--- Data for this exercise ---

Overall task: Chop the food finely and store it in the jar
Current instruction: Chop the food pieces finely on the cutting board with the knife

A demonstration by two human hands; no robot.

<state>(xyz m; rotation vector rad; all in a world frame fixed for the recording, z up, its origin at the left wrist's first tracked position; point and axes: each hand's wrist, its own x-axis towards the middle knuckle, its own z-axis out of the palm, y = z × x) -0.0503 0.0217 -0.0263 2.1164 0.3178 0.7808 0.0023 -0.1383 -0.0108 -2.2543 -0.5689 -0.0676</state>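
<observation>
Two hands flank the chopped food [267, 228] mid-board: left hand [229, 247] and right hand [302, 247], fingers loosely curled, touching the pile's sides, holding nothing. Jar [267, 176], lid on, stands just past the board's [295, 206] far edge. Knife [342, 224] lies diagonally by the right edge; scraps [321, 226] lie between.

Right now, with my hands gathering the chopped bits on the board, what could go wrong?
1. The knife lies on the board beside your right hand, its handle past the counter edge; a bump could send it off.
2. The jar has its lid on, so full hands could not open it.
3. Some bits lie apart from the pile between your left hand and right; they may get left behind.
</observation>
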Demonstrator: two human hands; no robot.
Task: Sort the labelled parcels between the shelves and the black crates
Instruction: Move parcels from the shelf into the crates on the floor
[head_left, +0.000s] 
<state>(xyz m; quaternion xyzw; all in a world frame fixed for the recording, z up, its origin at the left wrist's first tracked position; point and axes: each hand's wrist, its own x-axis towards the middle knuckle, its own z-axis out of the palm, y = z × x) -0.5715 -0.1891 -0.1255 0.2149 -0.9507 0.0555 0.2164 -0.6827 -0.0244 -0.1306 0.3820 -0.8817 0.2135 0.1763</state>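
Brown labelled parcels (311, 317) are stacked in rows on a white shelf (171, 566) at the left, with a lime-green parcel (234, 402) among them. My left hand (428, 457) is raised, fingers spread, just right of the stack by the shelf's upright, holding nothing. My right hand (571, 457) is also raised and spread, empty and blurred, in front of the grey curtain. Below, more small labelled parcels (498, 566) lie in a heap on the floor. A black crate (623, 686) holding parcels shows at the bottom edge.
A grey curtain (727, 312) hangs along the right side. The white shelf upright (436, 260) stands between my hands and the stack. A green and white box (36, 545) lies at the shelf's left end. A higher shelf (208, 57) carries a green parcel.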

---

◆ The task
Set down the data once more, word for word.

◆ Written response
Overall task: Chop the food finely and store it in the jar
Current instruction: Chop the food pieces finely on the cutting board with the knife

A demonstration by two human hands; no robot.

<state>(xyz m; rotation vector rad; all in a world frame fixed for the recording, z up, its origin at the left wrist's first tracked position; point and axes: each hand's wrist, its own x-axis towards the middle knuckle, its own z-axis out of the palm, y = z × x) -0.0503 0.0217 -0.0263 2.1164 0.3178 0.7808 0.0023 -0.1383 -0.0108 -2.2543 -0.5689 -0.0676</state>
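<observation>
Two hands flank the chopped food [267, 228] mid-board: left hand [229, 247] and right hand [302, 247], fingers loosely curled, touching the pile's sides, holding nothing. Jar [267, 176], lid on, stands just past the board's [295, 206] far edge. Knife [342, 224] lies diagonally by the right edge; scraps [321, 226] lie between.

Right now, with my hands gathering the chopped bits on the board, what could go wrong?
1. The knife lies on the board beside your right hand, its handle past the counter edge; a bump could send it off.
2. The jar has its lid on, so full hands could not open it.
3. Some bits lie apart from the pile between your left hand and right; they may get left behind.
</observation>
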Demonstrator: two human hands; no robot.
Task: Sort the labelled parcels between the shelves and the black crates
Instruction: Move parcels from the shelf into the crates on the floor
[head_left, +0.000s] 
<state>(xyz m; quaternion xyzw; all in a world frame fixed for the recording, z up, its origin at the left wrist's first tracked position; point and axes: each hand's wrist, its own x-axis towards the middle knuckle, its own z-axis out of the palm, y = z × x) -0.5715 -0.1891 -0.1255 0.2149 -0.9507 0.0555 0.2164 -0.6827 -0.0244 -0.1306 0.3820 -0.8817 0.2135 0.1763</state>
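Brown labelled parcels (311, 317) are stacked in rows on a white shelf (171, 566) at the left, with a lime-green parcel (234, 402) among them. My left hand (428, 457) is raised, fingers spread, just right of the stack by the shelf's upright, holding nothing. My right hand (571, 457) is also raised and spread, empty and blurred, in front of the grey curtain. Below, more small labelled parcels (498, 566) lie in a heap on the floor. A black crate (623, 686) holding parcels shows at the bottom edge.
A grey curtain (727, 312) hangs along the right side. The white shelf upright (436, 260) stands between my hands and the stack. A green and white box (36, 545) lies at the shelf's left end. A higher shelf (208, 57) carries a green parcel.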

The exercise was answered completely.